高齢者の現実
年金受給額は、従来は物価や賃金の上昇率と同等に支給される「スライド調整率」が適用されていた。しかし2004年に「マクロ経済スライド」制度が導入され、2015年に初めて発動されて年金の受取額が減った。スライド調整率の計算は複雑だが、大まかに言えば物価の上昇率よりも、0・9%減ぜられた支給額になる。かたや介護保険料は、2000年、月額2911円だったが、2015年は5514円、2020年は6771円、2025年には8165円を超えると試算されている。従って年金受給額は下がり続ける。
加齢とともに脳機能は誰でも低下する。認知症の有病率は年代的に見れば74歳までは10%以下だが、85歳以上で40%超になる調査結果がある。
自立生活の困難な老人なら、誰でも利用可能な「特別養護老人ホーム」がある。
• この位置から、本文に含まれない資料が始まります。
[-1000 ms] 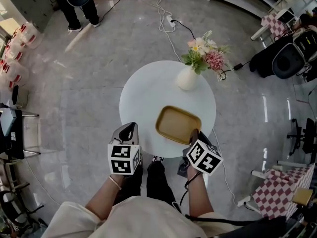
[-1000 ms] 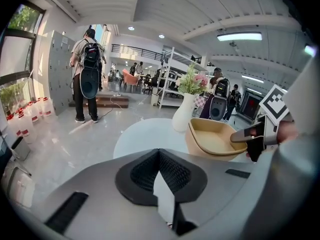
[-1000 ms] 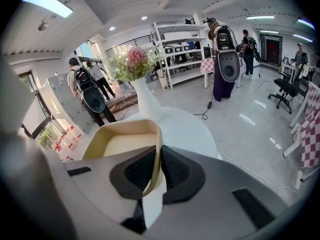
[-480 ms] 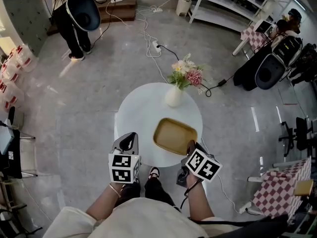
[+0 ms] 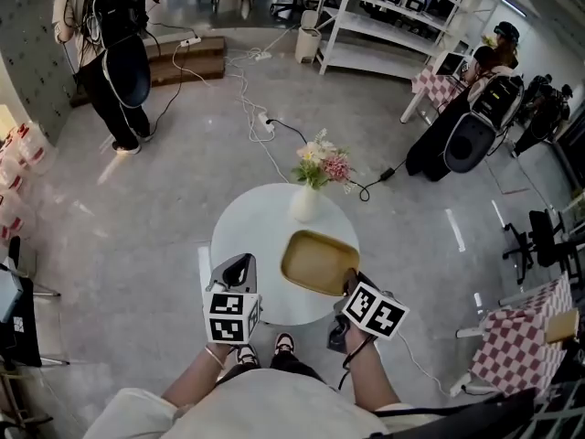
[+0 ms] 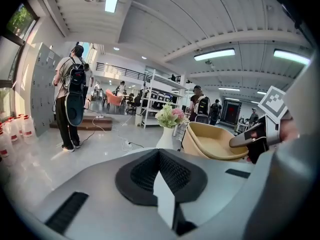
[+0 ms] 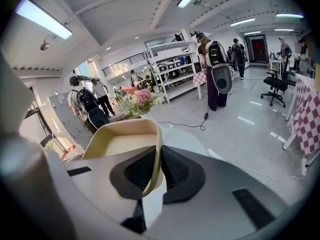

しかし2015年、「特養」の申込者は54万人、入居できない要介護高齢者は約26万人いる。家族等に頼らざるを得ない高齢者だ(家族等はとてつもない負担を強いられ貧困が始まる)。他の施設は、介護老人保健施設、養護老人ホーム、介護付き有料老人ホーム、グループホームや、サービス付き高齢者向け住宅(サ高住)等がある。そして最後は無届け老人ホームだ。いずれにせよ「介護システム」を商品化し市場原理を導入してしまった。行き場のない低所得高齢者は「貧困ビジネス」を頼り、悪徳業者に食い物にされる被害は後を絶たない。
貧困にならざるを得ない社会の仕組みや、貧困層を食い物にする企業には目をつぶり、貧困を自己責任として切り捨てている政治がある。いずれにせよ福祉システムの民営移行依存は、国が国民を守る責任を放棄している。
高齢者の皆さん、あなたや配偶者が寝たきりや、先立たれたらどうしますか。老々介護ですか、息子や娘に頼むのですか、未婚の息子や娘に頼めますか。高齢者の最大の不安は、そのことではないでしょうか。
経済学者の宇沢弘文は、道路、住宅、港湾、空港、鉄道、上下水道、公園、文化施設、社会福祉施設、電気、ガス、病院など、生産活動や生活環境の基盤をなす社会的設備・施設を「社会的共通資本」と呼び、「社会(政府)が責任をもって整備するべきだ」と唱えている。